Что касается Слотропа, он кончает тем, что кончает между трепещущих грудей девушки из Вены с волосами цвета шкуры львицы и изумрудными глазами в обрамлении ресниц пушистых словно мех, его сперма выплёскивается до ямки на её выгнутом горле и между всех алмазов её колье, горящих из дали времён сквозь дымку его семени—и такое ощущение, во всяком случае, будто все кончили вместе, хотя как может такое быть? Он всё же примечает, что не участвовал, похоже, помимо Энтони и Стефании, лишь Японский представитель, сидевший в одиночестве, на верхней палубе, наблюдая. Не мастурбируя или чего-то ещё, а просто наблюдая, наблюдая реку, ночь... ну их трудно раскусить, сам знаешь, этих Япошек.

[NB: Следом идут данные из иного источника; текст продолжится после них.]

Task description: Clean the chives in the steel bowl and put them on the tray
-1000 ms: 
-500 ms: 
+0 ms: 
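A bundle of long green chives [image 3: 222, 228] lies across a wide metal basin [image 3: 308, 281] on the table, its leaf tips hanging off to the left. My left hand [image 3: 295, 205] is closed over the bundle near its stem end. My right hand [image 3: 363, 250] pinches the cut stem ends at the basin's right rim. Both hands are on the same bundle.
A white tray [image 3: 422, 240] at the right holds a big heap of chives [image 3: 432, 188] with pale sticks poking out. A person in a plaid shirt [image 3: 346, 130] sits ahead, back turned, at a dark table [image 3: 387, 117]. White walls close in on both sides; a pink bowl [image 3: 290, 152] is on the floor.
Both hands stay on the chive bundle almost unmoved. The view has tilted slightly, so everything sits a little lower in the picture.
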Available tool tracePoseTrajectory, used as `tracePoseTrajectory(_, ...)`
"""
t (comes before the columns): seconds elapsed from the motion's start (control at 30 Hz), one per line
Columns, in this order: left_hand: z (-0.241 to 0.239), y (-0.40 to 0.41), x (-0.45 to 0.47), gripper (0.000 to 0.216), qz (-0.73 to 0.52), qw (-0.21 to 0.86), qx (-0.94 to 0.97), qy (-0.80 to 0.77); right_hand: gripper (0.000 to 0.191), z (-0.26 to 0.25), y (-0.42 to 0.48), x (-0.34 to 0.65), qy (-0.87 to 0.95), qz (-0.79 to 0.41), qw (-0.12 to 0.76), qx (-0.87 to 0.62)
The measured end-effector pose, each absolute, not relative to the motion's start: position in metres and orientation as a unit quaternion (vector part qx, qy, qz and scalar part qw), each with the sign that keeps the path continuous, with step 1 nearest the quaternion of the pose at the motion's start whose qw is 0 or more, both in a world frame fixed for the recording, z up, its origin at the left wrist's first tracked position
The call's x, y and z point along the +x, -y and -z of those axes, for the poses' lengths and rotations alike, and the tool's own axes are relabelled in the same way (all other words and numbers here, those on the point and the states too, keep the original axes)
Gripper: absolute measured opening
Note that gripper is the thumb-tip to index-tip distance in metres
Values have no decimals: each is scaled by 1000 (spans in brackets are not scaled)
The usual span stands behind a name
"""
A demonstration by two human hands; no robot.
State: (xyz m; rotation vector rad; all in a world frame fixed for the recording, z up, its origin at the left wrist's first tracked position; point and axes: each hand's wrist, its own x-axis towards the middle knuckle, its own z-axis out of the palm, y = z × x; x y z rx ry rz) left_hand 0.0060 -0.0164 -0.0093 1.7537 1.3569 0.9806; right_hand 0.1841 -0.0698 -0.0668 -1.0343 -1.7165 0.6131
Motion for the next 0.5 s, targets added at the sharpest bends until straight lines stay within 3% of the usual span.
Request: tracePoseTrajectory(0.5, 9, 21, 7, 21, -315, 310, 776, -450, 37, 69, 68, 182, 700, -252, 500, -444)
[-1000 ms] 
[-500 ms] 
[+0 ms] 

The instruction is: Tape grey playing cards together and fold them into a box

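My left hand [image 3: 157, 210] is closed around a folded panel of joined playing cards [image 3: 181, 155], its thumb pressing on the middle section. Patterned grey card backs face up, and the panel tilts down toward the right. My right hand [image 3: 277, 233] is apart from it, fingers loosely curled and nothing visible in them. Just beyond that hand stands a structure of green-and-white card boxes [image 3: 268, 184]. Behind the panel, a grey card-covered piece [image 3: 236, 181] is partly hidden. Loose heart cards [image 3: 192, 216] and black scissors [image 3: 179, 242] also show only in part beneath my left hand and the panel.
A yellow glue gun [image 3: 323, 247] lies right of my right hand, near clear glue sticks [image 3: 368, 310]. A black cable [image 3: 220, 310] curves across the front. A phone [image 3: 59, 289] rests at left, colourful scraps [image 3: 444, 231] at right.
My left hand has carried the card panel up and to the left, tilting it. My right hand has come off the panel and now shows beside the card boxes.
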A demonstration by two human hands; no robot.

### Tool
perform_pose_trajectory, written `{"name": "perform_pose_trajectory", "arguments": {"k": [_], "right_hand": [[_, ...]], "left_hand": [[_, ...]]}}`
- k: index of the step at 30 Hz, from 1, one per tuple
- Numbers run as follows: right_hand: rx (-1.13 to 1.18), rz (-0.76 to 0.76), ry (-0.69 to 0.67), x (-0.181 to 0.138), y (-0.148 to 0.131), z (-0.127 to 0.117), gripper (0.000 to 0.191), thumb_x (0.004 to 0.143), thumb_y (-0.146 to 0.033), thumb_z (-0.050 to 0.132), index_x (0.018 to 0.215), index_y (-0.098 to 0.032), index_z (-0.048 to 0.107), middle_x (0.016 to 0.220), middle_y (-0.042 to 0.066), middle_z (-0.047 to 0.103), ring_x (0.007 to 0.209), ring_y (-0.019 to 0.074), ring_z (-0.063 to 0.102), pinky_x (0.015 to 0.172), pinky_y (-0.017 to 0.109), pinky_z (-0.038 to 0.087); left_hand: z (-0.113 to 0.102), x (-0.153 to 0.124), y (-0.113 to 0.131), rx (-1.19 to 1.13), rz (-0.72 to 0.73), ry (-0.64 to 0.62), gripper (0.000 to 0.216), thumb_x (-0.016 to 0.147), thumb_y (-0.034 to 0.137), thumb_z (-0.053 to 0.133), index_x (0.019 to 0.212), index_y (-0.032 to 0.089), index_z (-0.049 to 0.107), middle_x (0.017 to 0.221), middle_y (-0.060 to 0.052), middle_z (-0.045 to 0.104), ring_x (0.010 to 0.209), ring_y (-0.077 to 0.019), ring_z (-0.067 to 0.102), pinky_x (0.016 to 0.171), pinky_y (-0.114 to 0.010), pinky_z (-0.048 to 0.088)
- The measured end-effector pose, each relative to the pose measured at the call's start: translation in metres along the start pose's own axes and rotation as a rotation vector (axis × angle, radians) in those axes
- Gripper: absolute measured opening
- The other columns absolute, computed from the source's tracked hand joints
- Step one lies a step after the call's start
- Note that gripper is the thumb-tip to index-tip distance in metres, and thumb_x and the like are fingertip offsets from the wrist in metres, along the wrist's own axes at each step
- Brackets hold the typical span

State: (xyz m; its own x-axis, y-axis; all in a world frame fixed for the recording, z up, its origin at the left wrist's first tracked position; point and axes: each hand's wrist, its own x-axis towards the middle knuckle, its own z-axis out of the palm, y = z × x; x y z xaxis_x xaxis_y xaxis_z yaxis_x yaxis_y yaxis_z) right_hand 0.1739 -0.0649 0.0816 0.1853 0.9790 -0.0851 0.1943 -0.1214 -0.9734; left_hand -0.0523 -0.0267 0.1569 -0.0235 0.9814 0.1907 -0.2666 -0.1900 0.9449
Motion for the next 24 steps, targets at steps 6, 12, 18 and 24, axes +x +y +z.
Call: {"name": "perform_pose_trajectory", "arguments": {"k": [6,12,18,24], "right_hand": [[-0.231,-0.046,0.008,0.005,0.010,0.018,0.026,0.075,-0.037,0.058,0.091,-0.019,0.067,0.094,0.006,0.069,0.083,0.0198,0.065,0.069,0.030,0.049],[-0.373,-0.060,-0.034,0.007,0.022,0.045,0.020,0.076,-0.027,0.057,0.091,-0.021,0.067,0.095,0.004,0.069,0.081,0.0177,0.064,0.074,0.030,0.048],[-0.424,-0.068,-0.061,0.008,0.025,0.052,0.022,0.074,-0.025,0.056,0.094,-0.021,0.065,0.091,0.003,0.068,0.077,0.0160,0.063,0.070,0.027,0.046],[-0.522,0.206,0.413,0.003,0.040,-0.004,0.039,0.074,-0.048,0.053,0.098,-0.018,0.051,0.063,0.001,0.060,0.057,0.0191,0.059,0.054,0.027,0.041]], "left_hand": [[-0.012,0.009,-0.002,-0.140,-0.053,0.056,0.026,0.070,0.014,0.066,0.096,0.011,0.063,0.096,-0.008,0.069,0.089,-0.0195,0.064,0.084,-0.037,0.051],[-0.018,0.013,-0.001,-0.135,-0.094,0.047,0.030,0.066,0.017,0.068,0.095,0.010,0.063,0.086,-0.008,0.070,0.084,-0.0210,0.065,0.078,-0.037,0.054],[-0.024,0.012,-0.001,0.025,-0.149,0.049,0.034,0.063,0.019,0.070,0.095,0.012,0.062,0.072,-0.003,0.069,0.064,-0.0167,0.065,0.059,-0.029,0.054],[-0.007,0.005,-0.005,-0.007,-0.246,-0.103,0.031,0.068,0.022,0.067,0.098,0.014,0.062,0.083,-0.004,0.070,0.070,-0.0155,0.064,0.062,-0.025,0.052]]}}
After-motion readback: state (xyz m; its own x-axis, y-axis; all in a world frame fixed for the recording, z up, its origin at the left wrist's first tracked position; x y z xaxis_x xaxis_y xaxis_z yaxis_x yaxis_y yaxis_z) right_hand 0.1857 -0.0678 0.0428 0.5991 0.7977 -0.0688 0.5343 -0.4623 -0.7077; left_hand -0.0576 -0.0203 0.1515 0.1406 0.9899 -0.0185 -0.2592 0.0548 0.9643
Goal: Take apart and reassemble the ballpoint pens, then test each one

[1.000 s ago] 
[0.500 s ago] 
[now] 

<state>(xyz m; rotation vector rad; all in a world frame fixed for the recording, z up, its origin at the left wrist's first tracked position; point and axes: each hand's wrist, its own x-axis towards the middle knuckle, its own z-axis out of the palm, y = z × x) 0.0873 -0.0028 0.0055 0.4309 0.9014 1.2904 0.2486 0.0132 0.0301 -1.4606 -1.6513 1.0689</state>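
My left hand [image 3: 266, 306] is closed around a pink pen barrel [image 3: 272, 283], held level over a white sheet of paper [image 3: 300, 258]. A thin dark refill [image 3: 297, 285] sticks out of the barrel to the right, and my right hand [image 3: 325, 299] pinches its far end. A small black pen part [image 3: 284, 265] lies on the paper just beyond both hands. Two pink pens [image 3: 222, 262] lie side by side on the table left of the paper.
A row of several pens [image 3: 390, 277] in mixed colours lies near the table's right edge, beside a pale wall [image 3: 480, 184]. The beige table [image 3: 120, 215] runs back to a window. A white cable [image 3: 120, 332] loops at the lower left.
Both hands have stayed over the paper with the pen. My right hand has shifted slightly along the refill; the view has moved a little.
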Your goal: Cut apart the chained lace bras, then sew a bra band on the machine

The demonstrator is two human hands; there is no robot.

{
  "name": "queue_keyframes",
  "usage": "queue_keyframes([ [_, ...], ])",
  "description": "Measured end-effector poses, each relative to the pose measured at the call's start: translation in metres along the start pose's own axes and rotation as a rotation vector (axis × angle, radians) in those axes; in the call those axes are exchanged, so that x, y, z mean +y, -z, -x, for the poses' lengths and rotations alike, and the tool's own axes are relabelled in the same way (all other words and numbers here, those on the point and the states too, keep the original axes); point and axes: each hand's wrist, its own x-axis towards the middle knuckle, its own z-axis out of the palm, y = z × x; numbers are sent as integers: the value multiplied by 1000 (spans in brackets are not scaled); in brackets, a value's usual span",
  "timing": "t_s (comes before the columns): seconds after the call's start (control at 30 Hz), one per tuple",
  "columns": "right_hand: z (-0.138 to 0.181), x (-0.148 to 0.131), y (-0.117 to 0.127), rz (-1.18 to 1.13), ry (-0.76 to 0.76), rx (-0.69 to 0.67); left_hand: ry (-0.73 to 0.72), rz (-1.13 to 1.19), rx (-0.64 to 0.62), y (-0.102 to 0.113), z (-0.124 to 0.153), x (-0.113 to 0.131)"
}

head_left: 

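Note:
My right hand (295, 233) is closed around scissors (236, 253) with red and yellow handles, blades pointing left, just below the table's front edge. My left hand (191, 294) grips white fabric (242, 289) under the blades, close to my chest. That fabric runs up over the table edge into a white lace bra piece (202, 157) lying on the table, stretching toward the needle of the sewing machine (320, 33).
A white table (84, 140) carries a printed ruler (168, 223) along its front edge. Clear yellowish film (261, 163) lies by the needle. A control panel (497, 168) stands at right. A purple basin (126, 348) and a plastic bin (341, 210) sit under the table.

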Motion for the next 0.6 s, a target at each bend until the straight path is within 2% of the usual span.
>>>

Происходит общий отвал от отверстий, чуть погодя выпивка, приём наркотиков и болтовня возобновляются и многие начинают отбредать прочь поспать. Тут и там остаются подзадержавшиеся парочки и троечки. Саксофонист саксофона-тенора вставил раструб своего инструмента между ляжек матроны симпатичного вида в солнцезащитных очках, да, солнцезащитные очки посреди ночи, Слотроп тут угодил в довольно дегенеративную компанию, это точно—саксофонист наяривает «Чатануга Чу Чу» и эти вибрации заводят её просто без предела. Девушка с громадным муляжом члена из стекла с мальками пираньи плавающими внутри декадентски лавандовой среды, забавляется между ягодиц дородного трансвестита в чулках-сеточке и пальто крашеного соболя. Черногорскую графиню ебут одновременно в шиньон и в пуп пара восьмидесятилетних ветеранов в одних только сапогах и при этом ведут обмен своего рода техническими замечаниями, которые смахивают на церковную Латынь.
До восхода ещё несколько часов, солнце ещё внизу, за непостижимыми низинными равнинами России. Туман сползается и моторы сбавляют ход. Затонувшие обломки проскальзывают под килем белого корабля. Трупы, с весны застрявшие в обломках, колышутся и поворачиваются когда Анубис проплывает сверху. Под бушпритом, золочёный шакал, единственное существо на борту, которому дано видеть сквозь туман, уставился вперёд, вниз по реке, к Свинемюнде.